I love this image above (which I found on wikipedia, no copyright, search Hero’s Journey) that really nicely outlines the general stages to the Hero’s Journey. Depending on who you ask, there could be MANY more stages, but these are generally just broken down components of the main stages of the journey.
Correct me if I’m wrong, but I think I’d call this the MOST used trope in writing (GvE might be close, though). So why do we keep using it? Is there even another form to write a story in? Or have we been so conditioned to only think of stories in this manner?
The Hero’s Journey, broken down to its barest essence, is the story of change within a person. While yes, they adventure and kill things and win the fights and all that, it’s not a true hero’s journey without the internal change and coming home.

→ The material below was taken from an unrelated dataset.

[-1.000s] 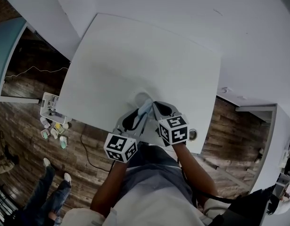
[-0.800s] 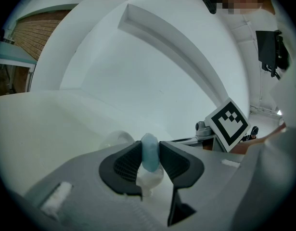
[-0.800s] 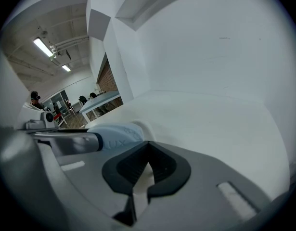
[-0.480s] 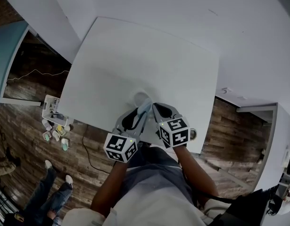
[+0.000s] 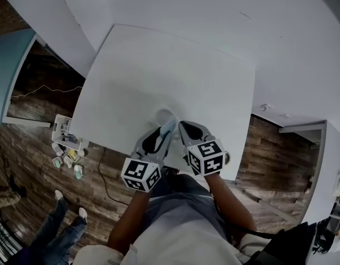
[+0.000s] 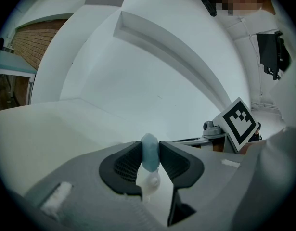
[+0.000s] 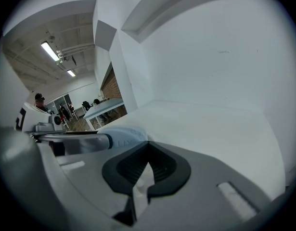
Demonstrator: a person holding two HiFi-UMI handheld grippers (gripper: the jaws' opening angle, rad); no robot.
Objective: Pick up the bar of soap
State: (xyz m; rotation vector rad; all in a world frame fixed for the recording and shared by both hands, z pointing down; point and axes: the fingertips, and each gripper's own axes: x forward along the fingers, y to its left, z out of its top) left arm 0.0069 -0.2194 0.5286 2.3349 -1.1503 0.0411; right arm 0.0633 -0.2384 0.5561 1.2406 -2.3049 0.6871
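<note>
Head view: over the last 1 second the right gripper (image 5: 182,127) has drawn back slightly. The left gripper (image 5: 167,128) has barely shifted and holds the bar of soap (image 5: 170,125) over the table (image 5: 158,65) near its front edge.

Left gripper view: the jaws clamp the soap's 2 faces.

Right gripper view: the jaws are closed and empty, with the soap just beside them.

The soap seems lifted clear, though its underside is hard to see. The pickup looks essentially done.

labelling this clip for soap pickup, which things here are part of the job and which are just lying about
In the job: bar of soap, clamped in the left gripper; white table.
Lying about: right gripper, shut and empty; basket and small bottles on the wood floor.
</note>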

This change is accompanied by the leaving home and winning the big fight.
There are several other ways to develop or change your character, and I think it’s rather brilliantly outlined here, so I won’t re-write it.
The Hero’s Journey, while a nice guideline that leaves lots of room for interesting things to happen, only applies to one type of character – the Hero, whether likely or unlikely. But, what if you want to write the villain? Or even just an antihero?
Then you can look at some different ways to structure a story that aren’t the hero’s journey, and maybe looking for ways to subvert this trope could be just as satisfying as writing it.
What are some ways to subvert the trope?
Fortunately, this is pretty easy since all the steps are laid out. Perhaps you stick with the call to adventure and your hero takes off. What’s the next step? Supernatural aid? Skip it. Or make the supernatural actually work AGAINST your hero. Or maybe you build the group of helpers and skip the mentor altogether. Maybe there is no mentor. Maybe your group is trying to figure out as they go, blundering along, and somehow making it work. Or, even not making it work. We learn far more from our failures than from our successes. Maybe your hero transforms in a negative way instead of a positive way – maybe the experience jades them because most of their friends are dead and now they have some serious PTSD, but their home environment isn’t accepting of such intense and radical issues.
It’s not necessary to turn a trope entirely on its head to make things interesting, but just twisting the trope a tiny bit could add some seriously interesting elements.
What if you want to try something totally different?
Maybe you’re wanting to experiment with killing off your hero (radical, right?). That’s fine, just make sure that you start shifting focus away from the hero before you kill them off, or you could find yourself trying to “replace” your hero mid-story. This necessarily ends the “hero’s journey” trope because the hero is dead, and thus, cannot return home.
What if there’s isn’t one specific hero? What if it really is all a group effort and while there is a leader of the group, there isn’t one specific hero? Maybe the group itself is the hero and the dynamics of the group is what changes because of the internal changes of various characters?
When starting out, it’s easy to feel like there is only one way to write a story, but when you step back for a few minutes, search the internet a bit, and try to find ways to turn things on their heads, a whole new world of opportunities opens up.
As writers, I believe it’s our job to push boundaries and look for new ways to do things instead of always following age-old formulas.
What’s a way you could see to subvert the Hero’s Journey and try something else? Have you written something like that? Have you read something that successfully leaves the Hero’s Journey in the dust or makes it far more interesting than the usual Hero’s Journey?